** Opening Given information block **

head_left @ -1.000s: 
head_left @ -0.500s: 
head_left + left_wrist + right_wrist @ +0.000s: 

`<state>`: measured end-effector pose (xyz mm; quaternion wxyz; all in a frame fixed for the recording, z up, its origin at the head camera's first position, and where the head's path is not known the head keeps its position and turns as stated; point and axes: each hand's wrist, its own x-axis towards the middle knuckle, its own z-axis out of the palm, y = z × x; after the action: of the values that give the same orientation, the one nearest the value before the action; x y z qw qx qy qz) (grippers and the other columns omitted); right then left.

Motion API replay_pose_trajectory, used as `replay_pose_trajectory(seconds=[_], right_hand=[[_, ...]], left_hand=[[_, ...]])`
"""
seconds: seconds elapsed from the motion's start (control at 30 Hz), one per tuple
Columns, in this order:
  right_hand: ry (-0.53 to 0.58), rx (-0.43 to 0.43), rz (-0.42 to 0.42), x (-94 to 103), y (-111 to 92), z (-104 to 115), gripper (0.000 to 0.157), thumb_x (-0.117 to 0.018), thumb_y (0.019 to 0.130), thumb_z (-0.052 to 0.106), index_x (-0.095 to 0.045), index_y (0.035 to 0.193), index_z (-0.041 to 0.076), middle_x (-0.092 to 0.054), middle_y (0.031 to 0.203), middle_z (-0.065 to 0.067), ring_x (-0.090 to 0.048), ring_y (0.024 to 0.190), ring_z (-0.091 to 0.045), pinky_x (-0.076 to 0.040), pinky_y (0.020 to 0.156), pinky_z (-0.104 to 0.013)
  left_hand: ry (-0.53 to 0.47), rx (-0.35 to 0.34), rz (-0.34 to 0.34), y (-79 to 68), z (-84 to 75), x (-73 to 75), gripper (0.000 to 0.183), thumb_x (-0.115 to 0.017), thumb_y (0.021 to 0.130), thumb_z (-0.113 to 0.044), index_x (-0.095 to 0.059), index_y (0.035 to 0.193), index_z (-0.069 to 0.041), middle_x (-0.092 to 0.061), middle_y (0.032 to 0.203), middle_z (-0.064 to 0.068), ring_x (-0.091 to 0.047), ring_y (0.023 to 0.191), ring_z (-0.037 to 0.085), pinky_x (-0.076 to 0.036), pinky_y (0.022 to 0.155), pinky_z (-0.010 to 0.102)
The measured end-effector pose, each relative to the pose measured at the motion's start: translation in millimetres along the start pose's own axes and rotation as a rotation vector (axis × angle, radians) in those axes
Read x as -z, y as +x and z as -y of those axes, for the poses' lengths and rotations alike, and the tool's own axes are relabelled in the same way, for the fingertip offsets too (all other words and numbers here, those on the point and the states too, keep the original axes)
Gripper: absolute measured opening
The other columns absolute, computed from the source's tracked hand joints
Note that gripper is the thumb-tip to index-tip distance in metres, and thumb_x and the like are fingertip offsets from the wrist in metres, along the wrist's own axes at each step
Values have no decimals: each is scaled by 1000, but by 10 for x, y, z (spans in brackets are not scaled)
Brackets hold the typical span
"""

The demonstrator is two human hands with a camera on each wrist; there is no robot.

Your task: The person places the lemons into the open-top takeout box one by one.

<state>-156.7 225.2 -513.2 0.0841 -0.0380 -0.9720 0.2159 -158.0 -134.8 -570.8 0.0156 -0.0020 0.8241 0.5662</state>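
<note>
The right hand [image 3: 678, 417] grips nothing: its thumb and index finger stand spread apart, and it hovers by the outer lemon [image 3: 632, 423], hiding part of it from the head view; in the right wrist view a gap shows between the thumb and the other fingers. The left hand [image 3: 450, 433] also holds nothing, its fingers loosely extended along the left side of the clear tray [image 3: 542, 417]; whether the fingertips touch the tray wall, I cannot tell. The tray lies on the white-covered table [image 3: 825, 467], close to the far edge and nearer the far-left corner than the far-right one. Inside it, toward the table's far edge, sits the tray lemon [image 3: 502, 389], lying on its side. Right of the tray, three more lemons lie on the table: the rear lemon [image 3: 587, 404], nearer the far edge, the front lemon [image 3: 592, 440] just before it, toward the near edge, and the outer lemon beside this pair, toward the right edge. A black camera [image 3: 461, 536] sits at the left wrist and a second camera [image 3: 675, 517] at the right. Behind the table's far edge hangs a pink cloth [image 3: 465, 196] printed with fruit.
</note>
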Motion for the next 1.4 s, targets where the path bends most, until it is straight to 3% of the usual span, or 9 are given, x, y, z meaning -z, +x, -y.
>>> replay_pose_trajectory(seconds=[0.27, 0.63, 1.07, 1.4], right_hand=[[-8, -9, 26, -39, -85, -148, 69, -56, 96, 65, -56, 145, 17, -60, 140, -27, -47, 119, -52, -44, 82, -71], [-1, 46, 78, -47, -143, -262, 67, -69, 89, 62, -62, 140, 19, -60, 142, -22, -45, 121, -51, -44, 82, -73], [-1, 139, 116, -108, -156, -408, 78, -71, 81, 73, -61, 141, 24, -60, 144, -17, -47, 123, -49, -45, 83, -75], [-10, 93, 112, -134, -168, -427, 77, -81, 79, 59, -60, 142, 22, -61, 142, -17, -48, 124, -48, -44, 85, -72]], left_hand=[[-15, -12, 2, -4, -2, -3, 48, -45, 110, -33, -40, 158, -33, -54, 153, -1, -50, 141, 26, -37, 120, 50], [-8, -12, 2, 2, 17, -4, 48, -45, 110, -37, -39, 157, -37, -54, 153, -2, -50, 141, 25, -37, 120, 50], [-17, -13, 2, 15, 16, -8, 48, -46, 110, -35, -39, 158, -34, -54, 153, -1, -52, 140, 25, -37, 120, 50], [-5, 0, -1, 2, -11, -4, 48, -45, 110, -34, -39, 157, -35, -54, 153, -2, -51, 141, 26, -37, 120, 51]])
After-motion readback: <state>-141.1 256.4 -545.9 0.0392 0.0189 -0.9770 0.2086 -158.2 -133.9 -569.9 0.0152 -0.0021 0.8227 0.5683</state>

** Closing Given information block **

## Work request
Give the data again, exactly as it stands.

## Answer to this exercise
head_left @ -1.000s: 
head_left @ -0.500s: 
head_left + left_wrist + right_wrist @ +0.000s: 

`<state>`: measured end-effector pose (xyz mm; quaternion wxyz; all in a frame fixed for the recording, z up, its origin at the head camera's first position, and where the head's path is not known the head keeps its position and turns as stated; point and axes: each hand's wrist, its own x-axis towards the middle knuckle, its own z-axis out of the palm, y = z × x; after the action: of the values that give the same orientation, the one nearest the value before the action; x y z qw qx qy qz) (grippers and the other columns omitted); right then left.

Motion API replay_pose_trajectory, used as `replay_pose_trajectory(seconds=[_], right_hand=[[_, ...]], left_hand=[[_, ...]])`
"""
seconds: seconds elapsed from the motion's start (control at 30 Hz), one per tuple
Columns, in this order:
  right_hand: ry (-0.53 to 0.58), rx (-0.43 to 0.43), rz (-0.42 to 0.42), x (-94 to 103), y (-111 to 92), z (-104 to 115), gripper (0.000 to 0.157), thumb_x (-0.117 to 0.018), thumb_y (0.019 to 0.130), thumb_z (-0.052 to 0.106), index_x (-0.095 to 0.045), index_y (0.035 to 0.193), index_z (-0.041 to 0.076), middle_x (-0.092 to 0.054), middle_y (0.031 to 0.203), middle_z (-0.065 to 0.067), ring_x (-0.090 to 0.048), ring_y (0.024 to 0.190), ring_z (-0.091 to 0.045), pinky_x (-0.076 to 0.040), pinky_y (0.020 to 0.156), pinky_z (-0.104 to 0.013)
  left_hand: ry (-0.53 to 0.47), rx (-0.35 to 0.34), rz (-0.34 to 0.34), y (-79 to 68), z (-84 to 75), x (-73 to 75), gripper (0.000 to 0.183), thumb_x (-0.115 to 0.017), thumb_y (0.021 to 0.130), thumb_z (-0.113 to 0.044), index_x (-0.095 to 0.059), index_y (0.035 to 0.193), index_z (-0.069 to 0.041), middle_x (-0.092 to 0.061), middle_y (0.032 to 0.203), middle_z (-0.064 to 0.068), ring_x (-0.091 to 0.047), ring_y (0.023 to 0.191), ring_z (-0.037 to 0.085), pinky_x (-0.076 to 0.036), pinky_y (0.022 to 0.155), pinky_z (-0.010 to 0.102)
The measured end-effector pose, each relative to the pose measured at the motion's start: translation in millimetres along the start pose's own axes and rotation as a rotation vector (axis × angle, radians) in those axes
Read x as -z, y as +x and z as -y of those axes, for the poses' lengths and rotations alike, and the tool's own axes are relabelled in the same way, for the fingertip offsets too (all other words and numbers here, those on the point and the states too, keep the original axes)
Gripper: absolute measured opening
The other columns absolute, computed from the source's tracked hand joints
Note that gripper is the thumb-tip to index-tip distance in metres, and thumb_x and the like are fingertip offsets from the wrist in metres, along the wrist's own axes at each step
Values have no decimals: each is scaled by 1000, but by 10 for x, y, z (spans in brackets are not scaled)
Brackets hold the typical span
"""

The demonstrator is two human hands with a camera on each wrist; there is no robot.

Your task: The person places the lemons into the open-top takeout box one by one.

<state>-156.7 225.2 -513.2 0.0841 -0.0380 -0.9720 0.2159 -158.0 -134.8 -570.8 0.0156 -0.0020 0.8241 0.5662</state>
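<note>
The right hand [image 3: 678, 417] grips nothing: its thumb and index finger stand spread apart, and it hovers by the outer lemon [image 3: 632, 423], hiding part of it from the head view; in the right wrist view a gap shows between the thumb and the other fingers. The left hand [image 3: 450, 433] also holds nothing, its fingers loosely extended along the left side of the clear tray [image 3: 542, 417]; whether the fingertips touch the tray wall, I cannot tell. The tray lies on the white-covered table [image 3: 825, 467], close to the far edge and nearer the far-left corner than the far-right one. Inside it, toward the table's far edge, sits the tray lemon [image 3: 502, 389], lying on its side. Right of the tray, three more lemons lie on the table: the rear lemon [image 3: 587, 404], nearer the far edge, the front lemon [image 3: 592, 440] just before it, toward the near edge, and the outer lemon beside this pair, toward the right edge. A black camera [image 3: 461, 536] sits at the left wrist and a second camera [image 3: 675, 517] at the right. Behind the table's far edge hangs a pink cloth [image 3: 465, 196] printed with fruit.
</note>
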Motion for the next 1.4 s, targets where the path bends most, until it is straight to 3% of the usual span, or 9 are given, x, y, z meaning -z, +x, -y.
>>> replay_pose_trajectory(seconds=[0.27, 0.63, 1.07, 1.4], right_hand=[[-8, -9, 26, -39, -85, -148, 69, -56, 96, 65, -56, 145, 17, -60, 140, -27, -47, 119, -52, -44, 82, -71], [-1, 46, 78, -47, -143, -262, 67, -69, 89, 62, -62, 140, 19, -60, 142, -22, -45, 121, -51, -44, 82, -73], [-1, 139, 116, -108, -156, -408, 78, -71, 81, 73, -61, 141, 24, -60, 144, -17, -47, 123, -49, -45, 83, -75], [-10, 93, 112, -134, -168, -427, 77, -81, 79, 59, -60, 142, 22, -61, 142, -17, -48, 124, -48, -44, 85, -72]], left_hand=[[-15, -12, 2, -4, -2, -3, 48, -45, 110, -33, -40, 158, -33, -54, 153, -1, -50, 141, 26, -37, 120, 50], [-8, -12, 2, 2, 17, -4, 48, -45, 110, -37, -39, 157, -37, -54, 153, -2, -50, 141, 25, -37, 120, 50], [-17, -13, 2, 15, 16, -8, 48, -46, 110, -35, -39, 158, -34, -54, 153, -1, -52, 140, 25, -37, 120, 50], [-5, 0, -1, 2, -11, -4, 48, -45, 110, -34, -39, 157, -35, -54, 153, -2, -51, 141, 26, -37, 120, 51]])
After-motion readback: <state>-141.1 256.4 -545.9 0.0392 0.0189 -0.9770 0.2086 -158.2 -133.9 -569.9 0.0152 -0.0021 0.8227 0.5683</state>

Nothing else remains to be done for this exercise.